__Activity__.
Find the lines of data that contain the string "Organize", then list them.

__Given data__.
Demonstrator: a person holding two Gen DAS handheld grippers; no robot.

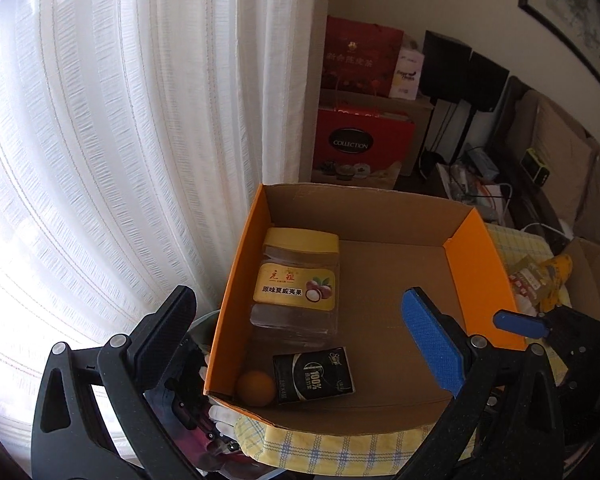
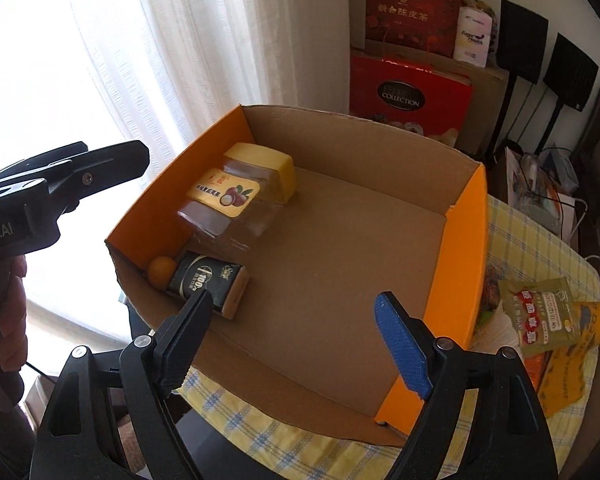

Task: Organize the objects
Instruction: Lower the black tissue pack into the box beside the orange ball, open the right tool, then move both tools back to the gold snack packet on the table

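Ball (image 1: 255,388) – orange, half hidden behind black pack (image 1: 314,374).

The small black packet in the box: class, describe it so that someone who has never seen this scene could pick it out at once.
Find the open cardboard box with orange outer sides, standing on a yellow checked cloth. Three things lie along its left wall: a clear jar with a yellow lid, an orange ball in the near corner, and the black packet beside that ball. It alone is flat, dark and rectangular, printed "100%".
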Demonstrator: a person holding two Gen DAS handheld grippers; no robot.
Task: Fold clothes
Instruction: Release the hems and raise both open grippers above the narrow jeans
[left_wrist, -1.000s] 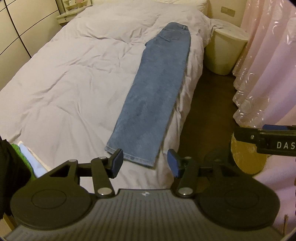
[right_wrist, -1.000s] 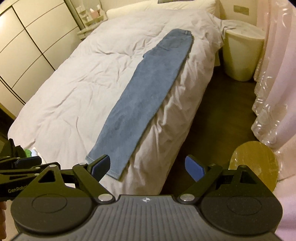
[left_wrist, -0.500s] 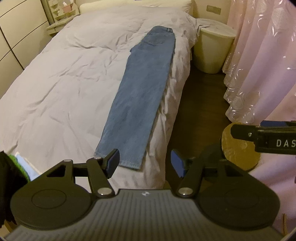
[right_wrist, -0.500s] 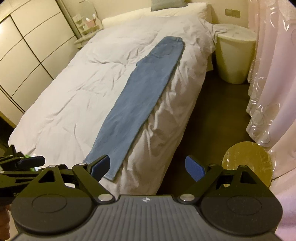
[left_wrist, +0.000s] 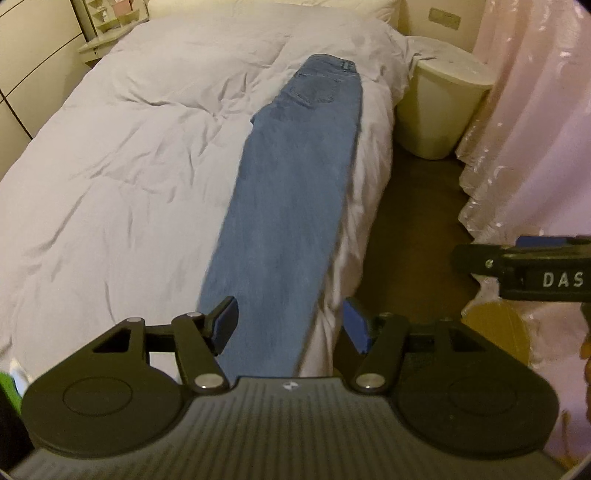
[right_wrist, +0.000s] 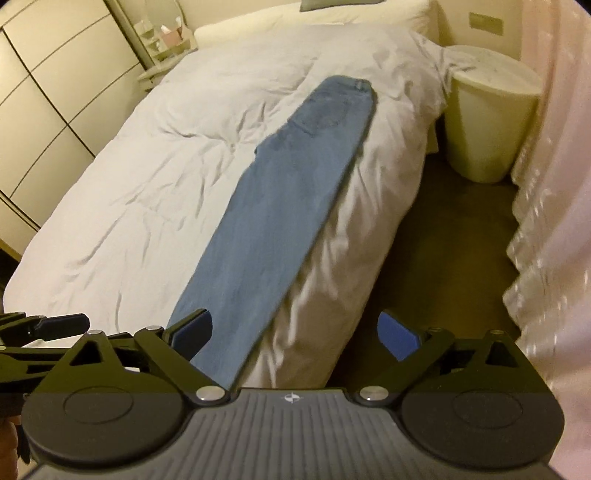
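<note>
1. Jeans (left_wrist: 291, 206) lie flat and lengthwise along the right edge of the bed (left_wrist: 110, 177), waistband at upper centre of frame, hems at the bottom.
2. Left gripper (left_wrist: 290, 326): jaws wide apart, empty, over the hem end.
3. Right gripper (right_wrist: 295, 332): jaws wide apart, empty, straddling the bed edge.
4. Bin (right_wrist: 491, 125) at upper right.
</note>
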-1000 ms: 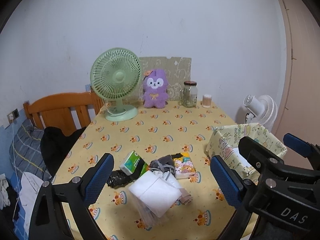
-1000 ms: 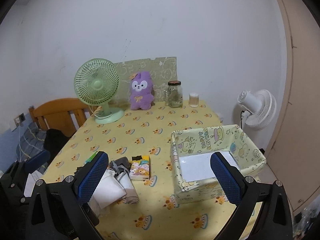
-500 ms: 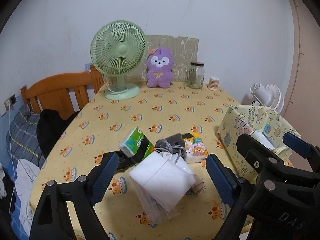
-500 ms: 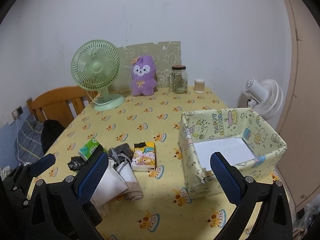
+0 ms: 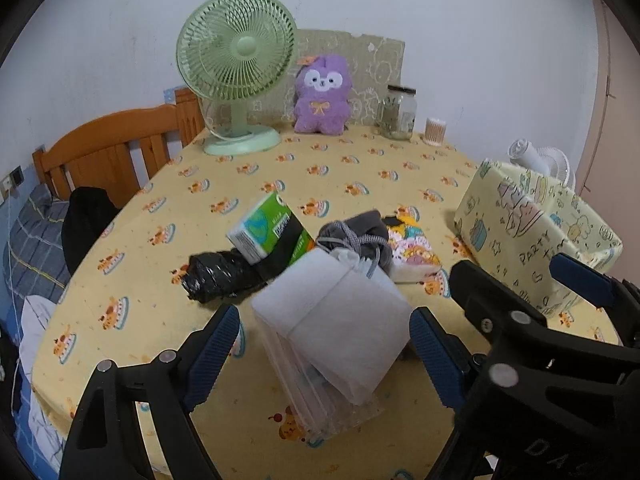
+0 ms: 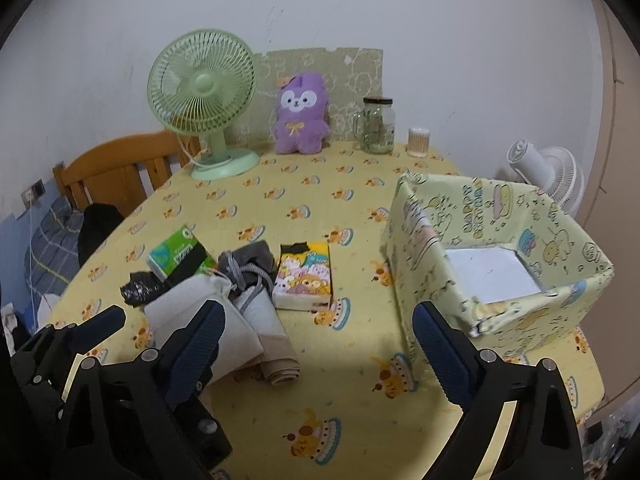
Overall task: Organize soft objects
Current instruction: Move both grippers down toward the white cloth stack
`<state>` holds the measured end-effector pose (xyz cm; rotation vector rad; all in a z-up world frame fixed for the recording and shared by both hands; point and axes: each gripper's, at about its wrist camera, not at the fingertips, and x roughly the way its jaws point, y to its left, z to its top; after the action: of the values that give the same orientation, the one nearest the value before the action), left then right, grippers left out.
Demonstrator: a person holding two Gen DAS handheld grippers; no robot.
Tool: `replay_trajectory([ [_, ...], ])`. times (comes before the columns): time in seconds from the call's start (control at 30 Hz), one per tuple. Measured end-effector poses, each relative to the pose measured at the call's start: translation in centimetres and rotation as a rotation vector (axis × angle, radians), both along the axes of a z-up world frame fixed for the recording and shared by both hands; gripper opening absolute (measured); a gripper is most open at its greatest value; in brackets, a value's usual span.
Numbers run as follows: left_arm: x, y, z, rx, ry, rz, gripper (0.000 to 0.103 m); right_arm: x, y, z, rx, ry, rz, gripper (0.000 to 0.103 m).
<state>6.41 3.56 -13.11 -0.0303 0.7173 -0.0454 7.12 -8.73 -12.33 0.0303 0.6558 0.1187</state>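
Soft pile (image 5: pixel 320 280), black bag (image 5: pixel 220 276) half-hidden

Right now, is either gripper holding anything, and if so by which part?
Nothing is held. The left gripper has the white folded pack between its jaws, but the pads show no contact. The right gripper is closing over bare tablecloth.

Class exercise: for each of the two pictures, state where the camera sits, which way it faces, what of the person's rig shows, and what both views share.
Left wrist: on the left claw, facing down-forward at the white folded pack; right claw at right edge.
Right wrist: on the right claw, jaws closing on nothing, facing the table beside the patterned box; left claw at left edge.
Shared: green fan, purple plush.
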Motion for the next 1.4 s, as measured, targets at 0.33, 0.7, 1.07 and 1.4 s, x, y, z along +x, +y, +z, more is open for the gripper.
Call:
replay_trajectory([
  [0.33, 1.5, -0.1, -2.0, -0.011, 0.038, -0.008, 0.08, 1.7, 1.2, -1.9, -0.011, 0.058, 0.027, 0.093],
  [0.7, 1.7, -0.7, -1.9, 0.002, 0.02, -0.045, 0.048, 2.5, 1.3, -2.4, -0.008, 0.081, 0.029, 0.093],
  [1.07, 1.1, -0.5, -1.0, 0.025, -0.003, -0.034, 0.029, 2.3, 1.2, -1.7, -0.002, 0.066, 0.031, 0.093],
  [1.4, 1.6, 0.5, -1.5, 0.008, 0.001, -0.035, 0.026, 3.5, 2.2, -2.5, 0.013, 0.095, 0.05, 0.08],
])
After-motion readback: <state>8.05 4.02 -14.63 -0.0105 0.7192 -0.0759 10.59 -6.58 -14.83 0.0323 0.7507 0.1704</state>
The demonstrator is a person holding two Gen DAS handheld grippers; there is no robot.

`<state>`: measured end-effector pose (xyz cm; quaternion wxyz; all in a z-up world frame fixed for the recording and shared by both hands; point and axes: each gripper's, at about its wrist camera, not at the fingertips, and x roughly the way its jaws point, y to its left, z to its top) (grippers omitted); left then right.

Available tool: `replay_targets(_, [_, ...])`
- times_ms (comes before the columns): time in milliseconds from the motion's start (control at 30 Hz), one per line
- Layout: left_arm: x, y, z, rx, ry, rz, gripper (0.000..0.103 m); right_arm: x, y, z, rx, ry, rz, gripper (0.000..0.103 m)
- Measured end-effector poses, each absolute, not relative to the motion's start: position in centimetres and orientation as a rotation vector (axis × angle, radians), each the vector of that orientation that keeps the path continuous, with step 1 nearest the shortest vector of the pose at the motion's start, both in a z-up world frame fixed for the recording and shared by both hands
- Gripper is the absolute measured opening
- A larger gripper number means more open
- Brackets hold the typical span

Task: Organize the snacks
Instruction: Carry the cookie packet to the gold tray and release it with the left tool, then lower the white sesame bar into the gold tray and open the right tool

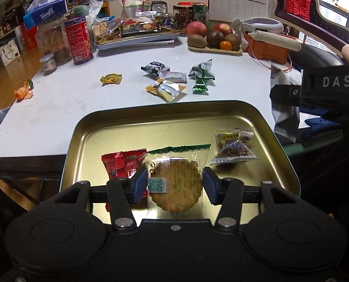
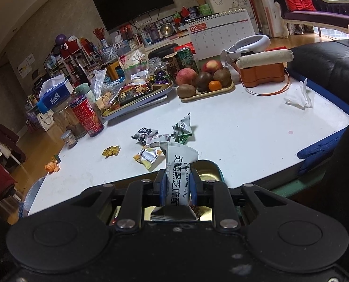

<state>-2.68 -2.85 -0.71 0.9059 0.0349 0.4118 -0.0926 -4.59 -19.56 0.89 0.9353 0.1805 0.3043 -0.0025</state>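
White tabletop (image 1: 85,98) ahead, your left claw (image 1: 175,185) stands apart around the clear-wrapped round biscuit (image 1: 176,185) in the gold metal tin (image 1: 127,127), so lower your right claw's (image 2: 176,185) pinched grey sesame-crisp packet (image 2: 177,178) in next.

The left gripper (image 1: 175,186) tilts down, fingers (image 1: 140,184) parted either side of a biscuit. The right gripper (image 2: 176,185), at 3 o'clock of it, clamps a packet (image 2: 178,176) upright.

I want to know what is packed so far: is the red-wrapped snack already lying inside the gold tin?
Yes, the red-wrapped snack lies on the floor of the gold tin, just left of the clear-wrapped round biscuit.
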Motion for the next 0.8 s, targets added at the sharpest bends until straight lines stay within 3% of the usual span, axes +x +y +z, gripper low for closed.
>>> replay_targets(800, [-1.8,-1.1,-0.5,0.005,0.825,-0.059,0.058,-4.9,-18.7,0.5,0.338,0.653,0.022,0.022])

__Task response__.
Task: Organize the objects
Overall task: Organize soft objects
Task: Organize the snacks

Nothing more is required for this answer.